Kennen gelernt hat Ronja den Paritätischen über das Jugendcafé Stellwerk. Das kümmert sich seit 2019 in der Bahnhofstraße 26 um schwer erreichbare junge Menschen (16H-SGBII-Maßnahme). Leiter Thomas Bader erläuterte Daniel Schneider das niedrigschwellige Angebot, das auch allen anderen Jugendlichen offensteht. Ein regelmäßiger Mittagstisch zum Selbstkostenpreis für einen Euro, die Möglichkeit zum Kickern, Billard- oder Playstation spielen sind ebenso vorhanden wie eine Dusche, eine Waschmaschine und ein Trockner. Vier Vollzeitmitarbeitende und eine Hauswirtschaftskraft stehen als Ansprechpartner*innen zur Verfügung; ein Beratungsbus ermöglicht auch die aufsuchende Arbeit mit jungen Jobcenter-Kund*innen, die nicht in Behörden oder ins Café kommen.
Für den geplanten Besuch des Jugendmigrationsdienstes stand nicht mehr genug Zeit zur Verfügung. Unterstrichen wurde allerdings, dass geplante Einsparungen der Bundesregierung beim Bundesprogramm „Respekt Coaches“ zur Streichung von zwei Stellen und Problemen führen werden. Über viele Jahre hinweg sind JMD-Mitarbeiterinnen regelmäßig in den Jahrgangsstufen 5 bis 10 mit verschiedenen Projekten in Kooperationsschulen, die dabei helfen, die Identität der Jugendlichen zu stärken, übers Theater oder Rappen eigene Ausdrucksformen zu finden und mit Sozialtrainings Zusammenhalt zu fördern beziehungsweise Anfälligkeiten für extreme Gruppierungen und Ansichten zu minimieren. „Die Einsparungen hätten zur Folge, dass der Bund ein wesentliches Instrument zur Demokratiebildung fahrlässig verliert. Das gilt besonders, da rassistische, antisemitische und politisch motivierte Gewalttaten in Deutschland rapide zunehmen und die AFD in Umfragen zu bevorstehenden Landtags- und Bundestagswahlen bei 20 und mehr Prozent liegt“, so der stellvertretende Pari-Geschäftsführer Kai Uhlhorn. Er appelliert an hiesige Lokal-, Landes- und Bundespolitiker aller demokratischen Parteien, auf die Vorhaben der Ampel-Koalition einzuwirken.

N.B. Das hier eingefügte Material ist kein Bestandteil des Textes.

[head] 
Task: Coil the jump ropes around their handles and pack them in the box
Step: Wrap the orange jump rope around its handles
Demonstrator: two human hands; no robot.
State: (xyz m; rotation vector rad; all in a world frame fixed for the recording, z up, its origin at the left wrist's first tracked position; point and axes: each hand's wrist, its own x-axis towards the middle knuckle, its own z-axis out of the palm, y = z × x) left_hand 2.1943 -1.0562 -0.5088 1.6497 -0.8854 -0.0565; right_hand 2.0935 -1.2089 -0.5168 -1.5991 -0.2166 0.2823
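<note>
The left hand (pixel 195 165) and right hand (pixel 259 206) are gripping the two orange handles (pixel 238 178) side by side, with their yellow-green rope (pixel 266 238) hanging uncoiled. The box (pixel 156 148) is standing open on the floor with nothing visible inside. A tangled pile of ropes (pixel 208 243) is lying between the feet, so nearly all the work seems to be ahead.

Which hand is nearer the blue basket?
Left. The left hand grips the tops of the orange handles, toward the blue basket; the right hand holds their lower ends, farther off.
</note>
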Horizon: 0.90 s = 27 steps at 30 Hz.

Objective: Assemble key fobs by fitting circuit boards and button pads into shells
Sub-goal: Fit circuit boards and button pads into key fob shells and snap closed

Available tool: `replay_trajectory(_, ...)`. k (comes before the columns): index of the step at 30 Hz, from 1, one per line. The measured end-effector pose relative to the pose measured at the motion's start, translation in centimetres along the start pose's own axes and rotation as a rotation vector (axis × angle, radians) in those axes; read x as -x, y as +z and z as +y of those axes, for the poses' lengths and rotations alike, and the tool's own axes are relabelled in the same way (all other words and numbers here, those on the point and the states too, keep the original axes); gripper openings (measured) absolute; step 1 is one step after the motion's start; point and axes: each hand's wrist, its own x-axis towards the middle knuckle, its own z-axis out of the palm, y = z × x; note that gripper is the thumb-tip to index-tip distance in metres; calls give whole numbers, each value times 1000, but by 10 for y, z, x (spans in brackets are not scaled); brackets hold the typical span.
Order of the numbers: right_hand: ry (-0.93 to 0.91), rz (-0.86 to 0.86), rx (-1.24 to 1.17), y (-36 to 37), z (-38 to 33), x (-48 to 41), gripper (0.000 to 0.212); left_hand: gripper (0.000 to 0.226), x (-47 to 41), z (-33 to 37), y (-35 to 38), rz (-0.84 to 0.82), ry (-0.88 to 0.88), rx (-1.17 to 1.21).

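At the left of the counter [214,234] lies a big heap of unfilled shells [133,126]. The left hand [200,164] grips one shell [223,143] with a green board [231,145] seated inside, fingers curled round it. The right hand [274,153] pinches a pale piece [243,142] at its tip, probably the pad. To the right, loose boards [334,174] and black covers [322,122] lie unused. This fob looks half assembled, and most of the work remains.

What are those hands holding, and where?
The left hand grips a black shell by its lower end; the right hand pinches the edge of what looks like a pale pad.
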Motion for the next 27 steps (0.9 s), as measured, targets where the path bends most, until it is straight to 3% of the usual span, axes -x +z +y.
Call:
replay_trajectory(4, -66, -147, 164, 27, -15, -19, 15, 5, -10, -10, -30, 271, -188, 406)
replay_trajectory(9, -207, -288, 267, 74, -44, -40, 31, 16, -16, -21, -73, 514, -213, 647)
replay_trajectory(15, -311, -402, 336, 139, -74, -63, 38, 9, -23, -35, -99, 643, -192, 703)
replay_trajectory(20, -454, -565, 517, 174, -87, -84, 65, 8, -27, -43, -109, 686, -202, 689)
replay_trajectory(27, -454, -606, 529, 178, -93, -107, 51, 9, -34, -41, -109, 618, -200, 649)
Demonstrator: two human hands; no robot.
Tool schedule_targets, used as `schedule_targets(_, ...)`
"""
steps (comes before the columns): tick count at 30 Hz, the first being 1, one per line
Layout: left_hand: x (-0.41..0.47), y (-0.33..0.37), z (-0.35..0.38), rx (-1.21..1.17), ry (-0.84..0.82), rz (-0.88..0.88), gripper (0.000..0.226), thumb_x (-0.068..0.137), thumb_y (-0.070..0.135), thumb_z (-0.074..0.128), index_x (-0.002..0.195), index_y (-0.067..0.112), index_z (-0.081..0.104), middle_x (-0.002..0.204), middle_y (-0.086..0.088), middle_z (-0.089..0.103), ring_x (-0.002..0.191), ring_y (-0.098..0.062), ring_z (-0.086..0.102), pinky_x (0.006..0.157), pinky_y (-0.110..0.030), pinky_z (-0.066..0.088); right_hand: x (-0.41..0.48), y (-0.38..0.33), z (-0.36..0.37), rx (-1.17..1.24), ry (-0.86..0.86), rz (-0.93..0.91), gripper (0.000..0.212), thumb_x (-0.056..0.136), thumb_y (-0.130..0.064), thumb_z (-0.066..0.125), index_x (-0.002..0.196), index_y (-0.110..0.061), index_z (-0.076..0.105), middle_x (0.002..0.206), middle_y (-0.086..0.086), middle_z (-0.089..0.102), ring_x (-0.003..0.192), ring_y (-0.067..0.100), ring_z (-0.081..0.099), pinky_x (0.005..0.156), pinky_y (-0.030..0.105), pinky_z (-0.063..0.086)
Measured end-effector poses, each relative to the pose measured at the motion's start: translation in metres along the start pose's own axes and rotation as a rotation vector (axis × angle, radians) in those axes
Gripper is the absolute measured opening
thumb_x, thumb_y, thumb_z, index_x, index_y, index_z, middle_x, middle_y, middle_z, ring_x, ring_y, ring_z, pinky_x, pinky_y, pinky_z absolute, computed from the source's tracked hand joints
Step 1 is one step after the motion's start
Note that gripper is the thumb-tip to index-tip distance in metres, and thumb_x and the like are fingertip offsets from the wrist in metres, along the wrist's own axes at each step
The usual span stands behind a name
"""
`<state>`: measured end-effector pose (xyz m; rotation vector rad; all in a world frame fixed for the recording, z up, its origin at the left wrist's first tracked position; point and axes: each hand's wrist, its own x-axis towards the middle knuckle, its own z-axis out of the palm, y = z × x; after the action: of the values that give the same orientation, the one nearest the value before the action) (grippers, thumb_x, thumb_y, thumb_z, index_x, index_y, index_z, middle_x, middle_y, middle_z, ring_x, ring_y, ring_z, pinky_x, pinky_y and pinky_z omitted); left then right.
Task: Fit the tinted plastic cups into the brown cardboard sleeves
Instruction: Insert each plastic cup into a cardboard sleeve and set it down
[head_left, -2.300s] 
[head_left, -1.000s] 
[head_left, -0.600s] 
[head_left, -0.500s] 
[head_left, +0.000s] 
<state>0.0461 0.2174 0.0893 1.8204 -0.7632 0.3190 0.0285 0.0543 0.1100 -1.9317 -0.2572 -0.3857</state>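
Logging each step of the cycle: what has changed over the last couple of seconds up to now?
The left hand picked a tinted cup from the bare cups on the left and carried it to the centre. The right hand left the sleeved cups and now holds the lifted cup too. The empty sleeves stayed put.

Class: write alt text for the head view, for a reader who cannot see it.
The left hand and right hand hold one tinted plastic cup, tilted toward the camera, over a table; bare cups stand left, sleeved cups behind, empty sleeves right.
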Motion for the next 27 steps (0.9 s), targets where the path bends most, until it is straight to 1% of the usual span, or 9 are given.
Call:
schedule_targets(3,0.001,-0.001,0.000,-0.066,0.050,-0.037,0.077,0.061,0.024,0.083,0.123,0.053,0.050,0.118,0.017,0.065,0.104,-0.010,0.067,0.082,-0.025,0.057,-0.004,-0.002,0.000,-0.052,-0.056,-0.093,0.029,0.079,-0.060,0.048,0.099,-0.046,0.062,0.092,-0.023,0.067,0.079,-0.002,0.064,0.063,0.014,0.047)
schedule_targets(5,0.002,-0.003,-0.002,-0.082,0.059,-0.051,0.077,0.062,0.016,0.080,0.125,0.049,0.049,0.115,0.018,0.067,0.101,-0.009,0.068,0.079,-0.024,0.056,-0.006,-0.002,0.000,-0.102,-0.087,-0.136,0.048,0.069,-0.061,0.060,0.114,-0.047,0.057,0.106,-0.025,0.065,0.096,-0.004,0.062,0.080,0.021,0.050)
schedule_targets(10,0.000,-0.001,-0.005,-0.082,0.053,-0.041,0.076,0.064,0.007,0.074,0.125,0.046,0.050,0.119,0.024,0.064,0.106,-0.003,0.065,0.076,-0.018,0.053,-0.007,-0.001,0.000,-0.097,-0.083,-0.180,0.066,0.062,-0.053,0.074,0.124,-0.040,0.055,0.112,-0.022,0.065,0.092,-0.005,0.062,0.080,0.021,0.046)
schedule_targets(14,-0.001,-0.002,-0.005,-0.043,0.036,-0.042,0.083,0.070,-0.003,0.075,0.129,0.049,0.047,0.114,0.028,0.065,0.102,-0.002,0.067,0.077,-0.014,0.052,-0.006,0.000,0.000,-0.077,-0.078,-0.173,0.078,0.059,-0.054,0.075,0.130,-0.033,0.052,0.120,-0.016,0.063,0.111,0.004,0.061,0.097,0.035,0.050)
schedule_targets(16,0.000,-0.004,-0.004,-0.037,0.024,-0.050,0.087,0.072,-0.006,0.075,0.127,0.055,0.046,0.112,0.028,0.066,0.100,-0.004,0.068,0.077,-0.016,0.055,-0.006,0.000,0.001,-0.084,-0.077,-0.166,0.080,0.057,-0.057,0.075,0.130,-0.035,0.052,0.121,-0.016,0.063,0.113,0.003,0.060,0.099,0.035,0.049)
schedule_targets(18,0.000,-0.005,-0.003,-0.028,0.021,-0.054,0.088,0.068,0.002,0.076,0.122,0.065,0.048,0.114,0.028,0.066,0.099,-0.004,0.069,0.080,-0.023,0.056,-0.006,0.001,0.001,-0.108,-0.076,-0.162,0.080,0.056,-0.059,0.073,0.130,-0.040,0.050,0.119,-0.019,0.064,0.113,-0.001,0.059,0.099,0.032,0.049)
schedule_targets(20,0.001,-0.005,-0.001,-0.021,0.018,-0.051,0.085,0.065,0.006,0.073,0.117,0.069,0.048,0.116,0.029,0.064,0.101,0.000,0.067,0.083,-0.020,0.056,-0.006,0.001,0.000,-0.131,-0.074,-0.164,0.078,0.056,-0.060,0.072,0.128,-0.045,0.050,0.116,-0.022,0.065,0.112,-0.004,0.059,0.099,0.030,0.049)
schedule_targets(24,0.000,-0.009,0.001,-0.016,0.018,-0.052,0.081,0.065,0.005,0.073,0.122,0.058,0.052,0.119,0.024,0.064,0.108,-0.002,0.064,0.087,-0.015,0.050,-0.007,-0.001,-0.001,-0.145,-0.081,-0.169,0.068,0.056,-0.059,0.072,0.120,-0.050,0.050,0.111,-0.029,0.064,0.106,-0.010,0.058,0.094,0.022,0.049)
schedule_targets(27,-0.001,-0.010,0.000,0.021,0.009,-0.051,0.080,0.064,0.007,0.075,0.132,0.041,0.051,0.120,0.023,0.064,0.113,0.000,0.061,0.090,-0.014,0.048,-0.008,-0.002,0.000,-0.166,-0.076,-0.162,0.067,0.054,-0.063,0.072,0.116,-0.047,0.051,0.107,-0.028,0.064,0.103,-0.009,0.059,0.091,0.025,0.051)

Daniel Schneider versprach, sich in Kürze noch einmal ausführlicher mit den JMD-Mitarbeiterinnen zu treffen. Am Ende des knapp vierstündigen Rundgangs stand der Appell an den Bundespolitiker, sich aktiv für den Erhalt der gefährdeten Stellen, vor allem im Bereich des Bundesprogramms Respekt Coaches und des Jugendmigrationsdienstes, einzusetzen. Und es bleibt die Sorge davor, was geschieht, wenn Einsparungen beim Jobcenter umgesetzt würden. „Es würde die Schwächsten und ggf. die Finanzierung des Jugendcafé Stellwerk durch das Jobcenter betreffen“, mahnt Kai Uhlhorn.